Where do you find these numbers with the breakdown between the two groups? With drug companies, they don’t publish the trial data anymore, just the results. I’d like to see the trial data numbers and check their math because over the years, I have become a little bit skeptical regarding companies who have hyped data to sell a drug in the past.

Precisely.
While 95% effectiveness is amazing, it’s still 5% ineffective.
Roll 1 on d20 and your comfort will have to be that you won’t get as sick as if you hadn’t been inoculated. Probably.

The numbers I tossed out are simply implicit in the reported efficacy, ie. 19 in 20 = 95%. I haven’t looked, but I’m not aware that the full phase 3 numbers are published yet, although they’ll certainly be central to the approval process.

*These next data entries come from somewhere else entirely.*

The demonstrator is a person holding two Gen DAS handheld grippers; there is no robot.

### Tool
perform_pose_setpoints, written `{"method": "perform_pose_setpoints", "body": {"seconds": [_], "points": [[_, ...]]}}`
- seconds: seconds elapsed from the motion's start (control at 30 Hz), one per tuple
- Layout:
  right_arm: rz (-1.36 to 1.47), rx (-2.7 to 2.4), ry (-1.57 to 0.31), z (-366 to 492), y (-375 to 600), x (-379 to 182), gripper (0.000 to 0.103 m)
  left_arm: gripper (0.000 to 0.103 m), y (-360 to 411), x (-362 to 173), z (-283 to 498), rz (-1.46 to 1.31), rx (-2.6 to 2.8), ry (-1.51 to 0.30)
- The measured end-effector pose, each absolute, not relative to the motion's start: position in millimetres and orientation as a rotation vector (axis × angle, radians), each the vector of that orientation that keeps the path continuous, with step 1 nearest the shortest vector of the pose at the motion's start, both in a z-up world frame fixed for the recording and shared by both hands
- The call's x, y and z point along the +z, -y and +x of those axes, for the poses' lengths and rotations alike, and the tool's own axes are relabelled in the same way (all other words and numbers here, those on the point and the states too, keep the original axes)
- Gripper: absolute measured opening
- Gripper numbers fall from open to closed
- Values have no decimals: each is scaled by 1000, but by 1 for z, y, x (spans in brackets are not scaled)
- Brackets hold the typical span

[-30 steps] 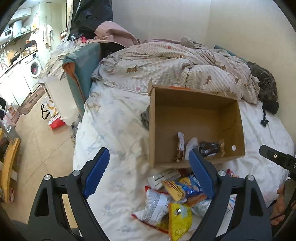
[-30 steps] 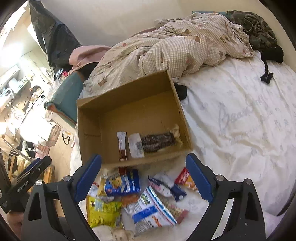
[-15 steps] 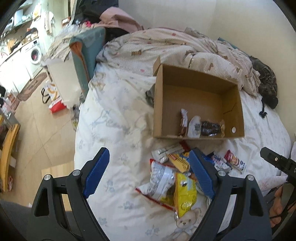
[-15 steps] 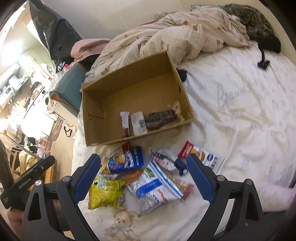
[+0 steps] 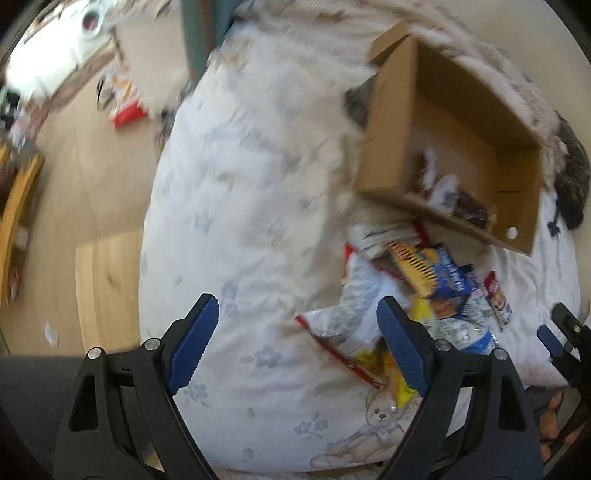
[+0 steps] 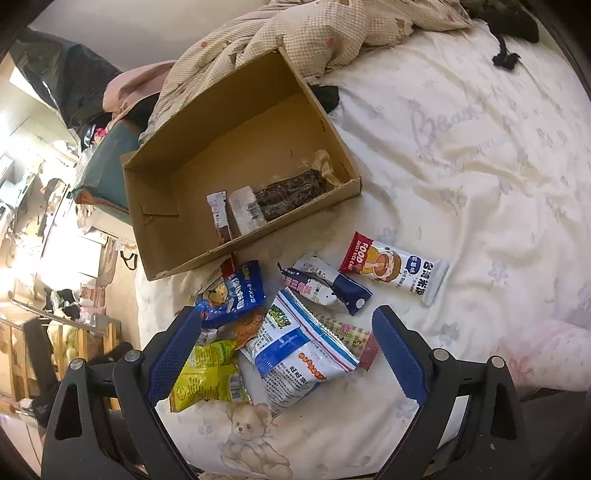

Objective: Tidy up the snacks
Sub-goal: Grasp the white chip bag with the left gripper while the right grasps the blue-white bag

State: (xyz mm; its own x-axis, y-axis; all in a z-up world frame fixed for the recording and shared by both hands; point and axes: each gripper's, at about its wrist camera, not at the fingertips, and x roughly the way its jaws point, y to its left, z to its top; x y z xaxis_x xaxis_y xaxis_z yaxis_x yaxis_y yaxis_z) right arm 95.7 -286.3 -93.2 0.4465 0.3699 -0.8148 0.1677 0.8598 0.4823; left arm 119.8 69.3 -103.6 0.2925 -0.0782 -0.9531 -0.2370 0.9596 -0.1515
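Note:
A cardboard box (image 6: pixel 177 206) lies open on the bed and holds three wrapped snacks, among them a dark brown bar (image 6: pixel 291 192). In front of it is a heap of loose packets: a white and blue bag (image 6: pixel 299 354), a yellow bag (image 6: pixel 207 380), a blue bag (image 6: pixel 232 291), a navy and white bar (image 6: pixel 325 284) and a red and white rice cake packet (image 6: pixel 395 269). My right gripper (image 6: pixel 284 350) is open above the white and blue bag. My left gripper (image 5: pixel 295 343) is open over the sheet at the heap's left edge, and the box (image 5: pixel 391 155) is blurred there.
A crumpled checked quilt (image 6: pixel 332 33) lies behind the box. The bed's left edge drops to a wooden floor (image 5: pixel 74 184). A teddy bear print (image 6: pixel 251 439) marks the sheet near the front edge. A person's hand (image 5: pixel 554 421) shows at the lower right of the left wrist view.
Both grippers have sunk toward the snack heap and tipped further downward. The left wrist view has rolled, so the box now sits tilted at the upper right. Neither gripper's opening has changed.

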Motion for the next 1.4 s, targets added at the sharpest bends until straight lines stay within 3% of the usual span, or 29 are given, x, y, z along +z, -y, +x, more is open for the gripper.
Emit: {"method": "perform_pose_setpoints", "body": {"seconds": [0.13,0.73,0.77,0.8,0.9,1.1,1.4], "points": [[574,146,-1126,99,285,-96,96,85,-75,-127,121,-393,120,-1356],[583,146,-1138,100,292,-97,96,85,21,-170,139,-11,-99,-1440],[587,147,-1143,100,292,-99,96,76,23,-169,140,8,-97,-1425],[594,149,-1149,100,293,-100,96,57,26,-169,140,29,-88,-1420],[642,169,-1205,100,293,-111,96,48,20,-174,141,-15,-86,-1448],[734,163,-1332,100,295,-141,96,37,4,-160,136,-77,-79,-1428],[657,214,-1508,101,262,-173,95,35,-30,-113,118,-187,-17,-1299]]}}
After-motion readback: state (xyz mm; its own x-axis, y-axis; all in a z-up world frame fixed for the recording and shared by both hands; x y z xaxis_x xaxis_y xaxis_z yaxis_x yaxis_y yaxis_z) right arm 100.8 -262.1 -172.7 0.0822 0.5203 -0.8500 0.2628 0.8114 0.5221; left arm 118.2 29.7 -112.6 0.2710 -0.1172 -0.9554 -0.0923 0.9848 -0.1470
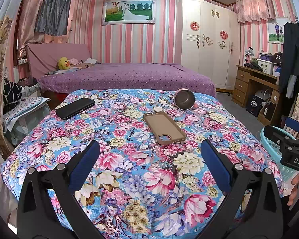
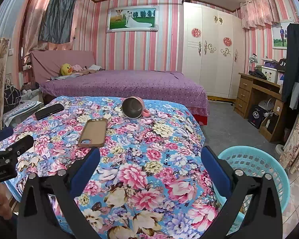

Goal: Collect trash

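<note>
A table under a floral cloth (image 1: 129, 179) carries a brown phone case (image 1: 164, 128) lying open side up, a pink mug (image 1: 185, 99) tipped on its side, and a black phone (image 1: 74, 108) at the far left. The same case (image 2: 93, 132), mug (image 2: 132, 107) and phone (image 2: 48, 111) show in the right wrist view. My left gripper (image 1: 149, 149) is open and empty above the cloth, short of the case. My right gripper (image 2: 150, 155) is open and empty over the table's right part. A turquoise basket (image 2: 269, 171) stands on the floor at the table's right.
A purple bed (image 1: 125, 75) lies behind the table. A white wardrobe (image 1: 207, 45) and a wooden desk (image 1: 255, 85) stand at the right. A padded stool (image 1: 24, 107) with clutter is at the left. Grey floor (image 2: 229, 123) lies between table and desk.
</note>
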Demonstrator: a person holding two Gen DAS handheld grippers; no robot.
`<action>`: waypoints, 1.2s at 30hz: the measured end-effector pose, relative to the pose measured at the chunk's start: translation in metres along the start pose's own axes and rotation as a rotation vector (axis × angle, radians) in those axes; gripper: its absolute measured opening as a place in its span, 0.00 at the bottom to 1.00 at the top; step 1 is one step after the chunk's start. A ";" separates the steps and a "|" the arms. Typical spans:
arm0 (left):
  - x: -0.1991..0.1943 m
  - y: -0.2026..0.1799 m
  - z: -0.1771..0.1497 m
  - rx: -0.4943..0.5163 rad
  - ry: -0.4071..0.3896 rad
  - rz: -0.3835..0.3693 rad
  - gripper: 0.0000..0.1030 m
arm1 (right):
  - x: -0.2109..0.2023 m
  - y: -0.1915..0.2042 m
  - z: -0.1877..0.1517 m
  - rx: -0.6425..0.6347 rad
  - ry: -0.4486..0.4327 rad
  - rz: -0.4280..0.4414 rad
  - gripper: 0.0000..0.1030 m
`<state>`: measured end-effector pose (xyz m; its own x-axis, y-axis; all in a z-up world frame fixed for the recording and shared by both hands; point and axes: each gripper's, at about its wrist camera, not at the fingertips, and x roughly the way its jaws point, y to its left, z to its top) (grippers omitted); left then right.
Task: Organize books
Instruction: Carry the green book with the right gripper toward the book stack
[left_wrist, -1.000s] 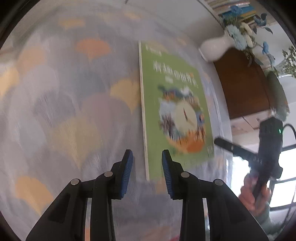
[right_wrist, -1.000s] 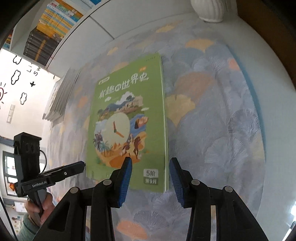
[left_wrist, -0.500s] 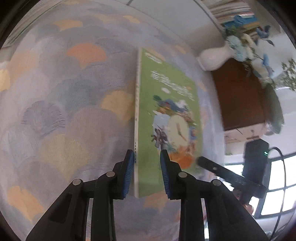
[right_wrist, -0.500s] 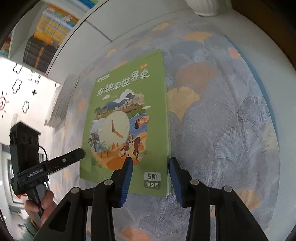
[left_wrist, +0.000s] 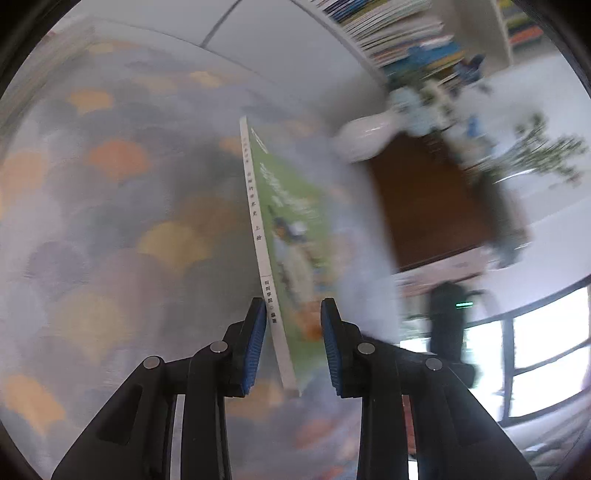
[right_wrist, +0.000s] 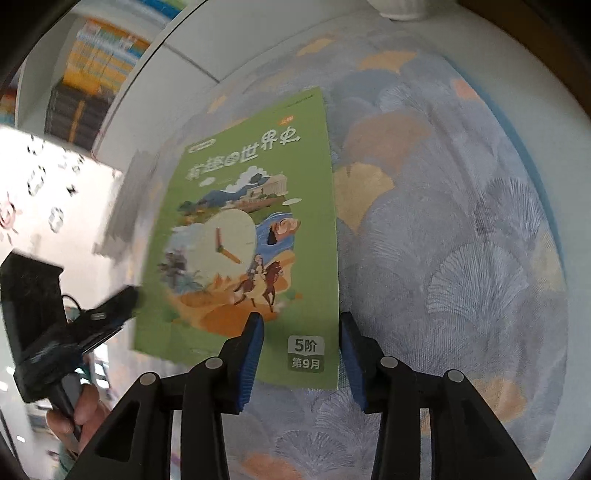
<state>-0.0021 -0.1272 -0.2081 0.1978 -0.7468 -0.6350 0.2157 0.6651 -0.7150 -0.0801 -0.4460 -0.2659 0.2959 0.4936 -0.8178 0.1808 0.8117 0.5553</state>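
A thin green book (right_wrist: 251, 206) with a clock picture on its cover lies on the patterned tablecloth (right_wrist: 461, 221). My left gripper (left_wrist: 291, 314) is shut on its spine edge near the lower corner, and that side of the green book (left_wrist: 291, 221) is tilted up off the cloth. From the right wrist, the left gripper (right_wrist: 127, 297) shows at the book's left edge, with a hand on its handle. My right gripper (right_wrist: 301, 325) is open over the book's lower right corner, and its pads press on nothing. It shows as a dark blur (left_wrist: 447, 314) in the left wrist view.
A white vase (left_wrist: 365, 136) with flowers stands at the cloth's far end beside a brown cabinet (left_wrist: 424, 206). A stack of grey books (right_wrist: 129, 199) lies to the left of the green book. Shelves of books (right_wrist: 92, 74) fill the background.
The left gripper moved onto the book's spine, narrowed around it and rose, tipping that edge up. The right gripper sank slightly towards the book's lower right corner.
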 end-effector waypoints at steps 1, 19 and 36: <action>0.003 0.004 0.001 -0.022 0.002 -0.032 0.25 | 0.000 -0.002 0.001 0.018 0.001 0.019 0.39; 0.031 0.013 0.009 -0.225 0.075 -0.254 0.13 | 0.013 -0.048 -0.009 0.356 0.118 0.478 0.68; 0.056 0.039 0.007 -0.333 0.149 -0.256 0.11 | 0.016 -0.047 0.011 0.388 0.044 0.405 0.50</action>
<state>0.0244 -0.1432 -0.2698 0.0329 -0.8958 -0.4432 -0.0847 0.4393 -0.8943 -0.0734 -0.4802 -0.3035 0.3751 0.7616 -0.5285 0.3952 0.3843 0.8343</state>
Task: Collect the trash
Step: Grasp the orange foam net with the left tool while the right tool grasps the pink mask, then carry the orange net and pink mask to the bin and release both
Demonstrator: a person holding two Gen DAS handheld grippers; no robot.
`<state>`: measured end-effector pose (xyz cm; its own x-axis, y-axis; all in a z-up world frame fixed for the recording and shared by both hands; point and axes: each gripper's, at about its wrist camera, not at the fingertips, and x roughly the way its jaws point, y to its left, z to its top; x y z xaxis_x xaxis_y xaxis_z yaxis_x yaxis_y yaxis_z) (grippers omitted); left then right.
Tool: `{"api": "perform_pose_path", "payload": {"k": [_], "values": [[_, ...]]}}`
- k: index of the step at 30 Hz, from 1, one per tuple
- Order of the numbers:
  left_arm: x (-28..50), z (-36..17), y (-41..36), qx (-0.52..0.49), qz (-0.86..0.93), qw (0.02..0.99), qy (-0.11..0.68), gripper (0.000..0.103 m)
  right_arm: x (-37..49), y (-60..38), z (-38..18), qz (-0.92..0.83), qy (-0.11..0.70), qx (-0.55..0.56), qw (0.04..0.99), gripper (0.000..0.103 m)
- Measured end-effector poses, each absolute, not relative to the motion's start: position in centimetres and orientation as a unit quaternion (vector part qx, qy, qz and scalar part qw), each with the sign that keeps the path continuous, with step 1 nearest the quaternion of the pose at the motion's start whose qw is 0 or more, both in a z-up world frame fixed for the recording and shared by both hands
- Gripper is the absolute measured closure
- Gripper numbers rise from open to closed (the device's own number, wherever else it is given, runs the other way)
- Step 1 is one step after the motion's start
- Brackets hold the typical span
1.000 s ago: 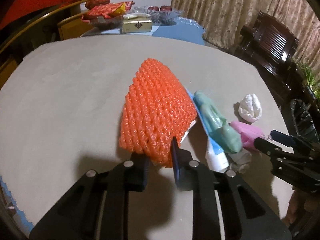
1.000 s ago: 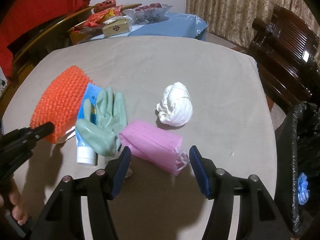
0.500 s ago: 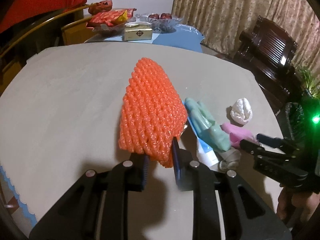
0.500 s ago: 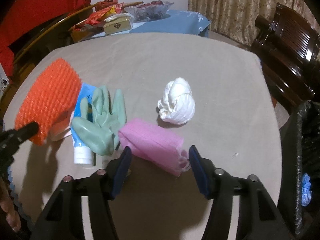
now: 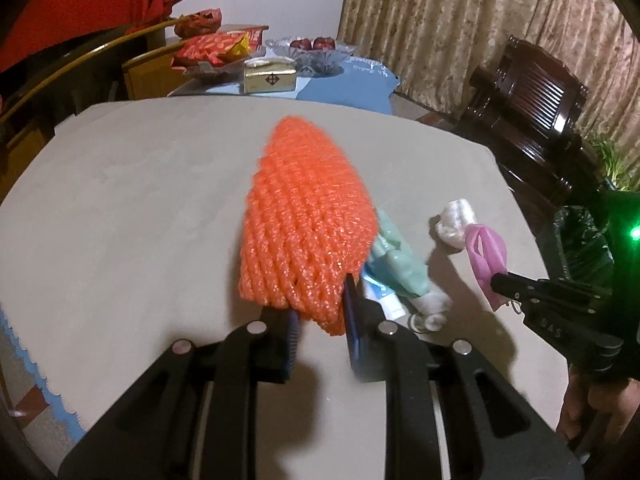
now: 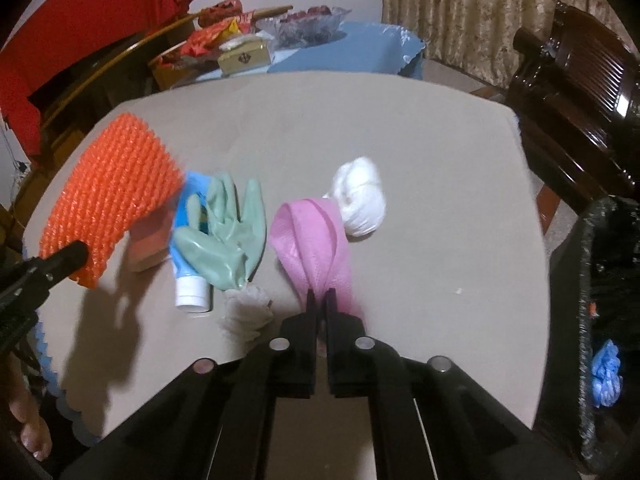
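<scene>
Since a second ago: right tongs (image 6: 320, 300) have pinched the pink mask (image 6: 310, 232) and lifted it; left tongs (image 5: 320, 312) grip the raised orange foam net (image 5: 308, 220). Remaining on counter (image 6: 440, 200): green glove (image 6: 228, 232), tube (image 6: 190, 280), white wad (image 6: 360, 200). Bin bag (image 6: 600, 280) nearly empty.

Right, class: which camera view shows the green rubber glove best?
The right wrist view: the green rubber glove lies spread out, fingers visible, atop the blue tube. In the left wrist view the orange foam net hides most of it, leaving a narrow strip.
</scene>
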<state>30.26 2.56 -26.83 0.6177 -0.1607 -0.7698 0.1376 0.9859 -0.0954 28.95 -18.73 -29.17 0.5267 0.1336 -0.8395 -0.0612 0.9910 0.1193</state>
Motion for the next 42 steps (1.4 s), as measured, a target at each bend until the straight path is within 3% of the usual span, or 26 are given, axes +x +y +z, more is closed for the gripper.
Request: {"api": "perform_pose_path", "payload": {"k": [42], "values": [[20.1, -20.1, -8.5, 0.025, -0.136, 0.905, 0.402, 0.084, 18.1, -26.5, -18.8, -0.014, 0.415, 0.048, 0.908, 0.099]]}}
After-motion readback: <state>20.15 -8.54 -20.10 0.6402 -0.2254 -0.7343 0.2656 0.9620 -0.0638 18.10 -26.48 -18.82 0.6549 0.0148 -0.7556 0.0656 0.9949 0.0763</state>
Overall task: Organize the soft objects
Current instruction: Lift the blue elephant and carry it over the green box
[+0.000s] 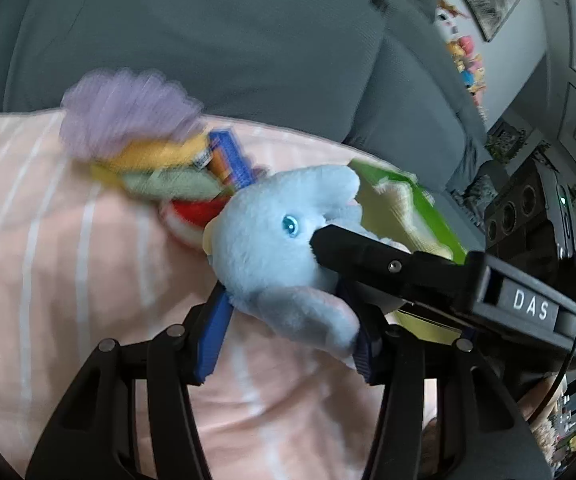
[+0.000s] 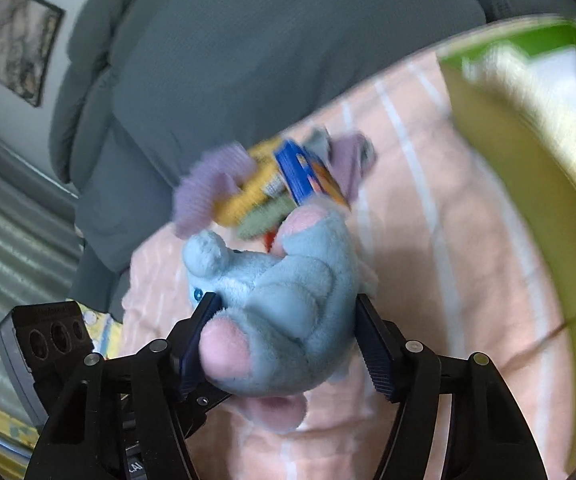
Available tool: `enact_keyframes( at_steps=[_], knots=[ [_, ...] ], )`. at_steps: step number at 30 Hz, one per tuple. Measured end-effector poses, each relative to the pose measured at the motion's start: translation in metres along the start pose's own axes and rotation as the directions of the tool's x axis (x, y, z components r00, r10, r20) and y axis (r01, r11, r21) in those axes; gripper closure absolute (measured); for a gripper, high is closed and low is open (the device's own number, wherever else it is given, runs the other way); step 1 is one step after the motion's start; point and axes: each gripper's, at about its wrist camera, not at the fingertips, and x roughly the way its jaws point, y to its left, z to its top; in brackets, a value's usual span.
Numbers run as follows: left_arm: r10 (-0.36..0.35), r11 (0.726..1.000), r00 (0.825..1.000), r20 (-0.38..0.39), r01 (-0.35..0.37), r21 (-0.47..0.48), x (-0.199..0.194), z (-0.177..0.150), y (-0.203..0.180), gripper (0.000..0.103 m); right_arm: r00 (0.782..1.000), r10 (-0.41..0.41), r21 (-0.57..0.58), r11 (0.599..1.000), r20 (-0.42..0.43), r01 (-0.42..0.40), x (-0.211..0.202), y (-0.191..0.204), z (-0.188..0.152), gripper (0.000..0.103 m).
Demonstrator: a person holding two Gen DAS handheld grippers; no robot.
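Note:
A light-blue plush elephant [image 1: 271, 248] with pink feet [image 2: 223, 352] is held over a pink striped cushion [image 1: 47, 240]. My left gripper [image 1: 283, 304] has its blue pads on both sides of the plush's lower body. One finger [image 1: 352, 252] of my right gripper reaches in from the right and presses beside the elephant's eye. In the right wrist view my right gripper [image 2: 288, 304] clamps the plush [image 2: 288, 280] between its pads. The left gripper's body [image 2: 43, 340] shows at the lower left there.
Behind the elephant lies a blurred heap of soft toys [image 1: 127, 120] in purple, yellow, green and red, with a blue box [image 1: 231, 156] among them. A green container [image 2: 528, 120] stands to the right. A grey sofa back [image 1: 207, 40] rises behind the cushion.

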Motion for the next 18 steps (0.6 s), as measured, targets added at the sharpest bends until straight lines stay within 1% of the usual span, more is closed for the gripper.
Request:
enact_keyframes(
  at_steps=[3, 7, 10, 13, 14, 18],
  knots=[
    [-0.018, 0.999, 0.999, 0.036, 0.017, 0.040, -0.007, 0.009, -0.026, 0.051, 0.997, 0.002, -0.032, 0.999, 0.079, 0.001, -0.028, 0.008, 0.004, 0.035],
    [-0.044, 0.994, 0.997, 0.070, 0.037, 0.105, -0.008, 0.017, -0.060, 0.051, 0.985, 0.008, -0.034, 0.999, 0.174, -0.002, -0.069, 0.005, 0.009, 0.035],
    [-0.070, 0.988, 0.995, 0.071, 0.059, 0.143, -0.001, 0.022, -0.088, 0.051, 0.974, -0.002, -0.030, 1.000, 0.228, 0.009, -0.093, 0.000, 0.009, 0.035],
    [-0.093, 0.981, 0.993, 0.066, 0.080, 0.179, 0.007, 0.025, -0.109, 0.051, 0.960, -0.015, -0.014, 1.000, 0.280, 0.020, -0.115, -0.009, 0.009, 0.035],
    [-0.101, 0.979, 0.993, 0.061, 0.089, 0.186, 0.005, 0.024, -0.110, 0.051, 0.955, -0.021, -0.007, 1.000, 0.295, 0.025, -0.122, -0.014, 0.009, 0.035],
    [-0.130, 0.966, 0.991, 0.038, 0.118, 0.229, 0.020, 0.023, -0.138, 0.051, 0.935, -0.057, 0.050, 0.998, 0.349, 0.042, -0.145, -0.033, 0.006, 0.035]
  ],
)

With a phase 3 trial you basically have to wait for enough people to get sick so you have a statistically valid differential between the 2 study arms. What we read about in the recent breaking headlines were interim results, “un-blinded” by a special independent safety review board that can halt a trial if it’s harming people or showing no efficacy, OK it to continue, or recommend accelerated approval. I believe the Pfizer “90%” reveal was based on a review of 60 or so total positive cases (which were mostly in the placebo group)

I am also skeptical of drug co. pronouncements, and their marketing is often at odds with intellectual honesty. With gimmicks like the eternally abused relative risk-hyping, they have certainly led us all to distrust “lies, damned lies, and statistics” with good cause. Fortunately, these clinical trials do at least have some built-in guardrails (such as the independent review boards, and double-blind protocols) that media reports don’t always fully appreciate or convey.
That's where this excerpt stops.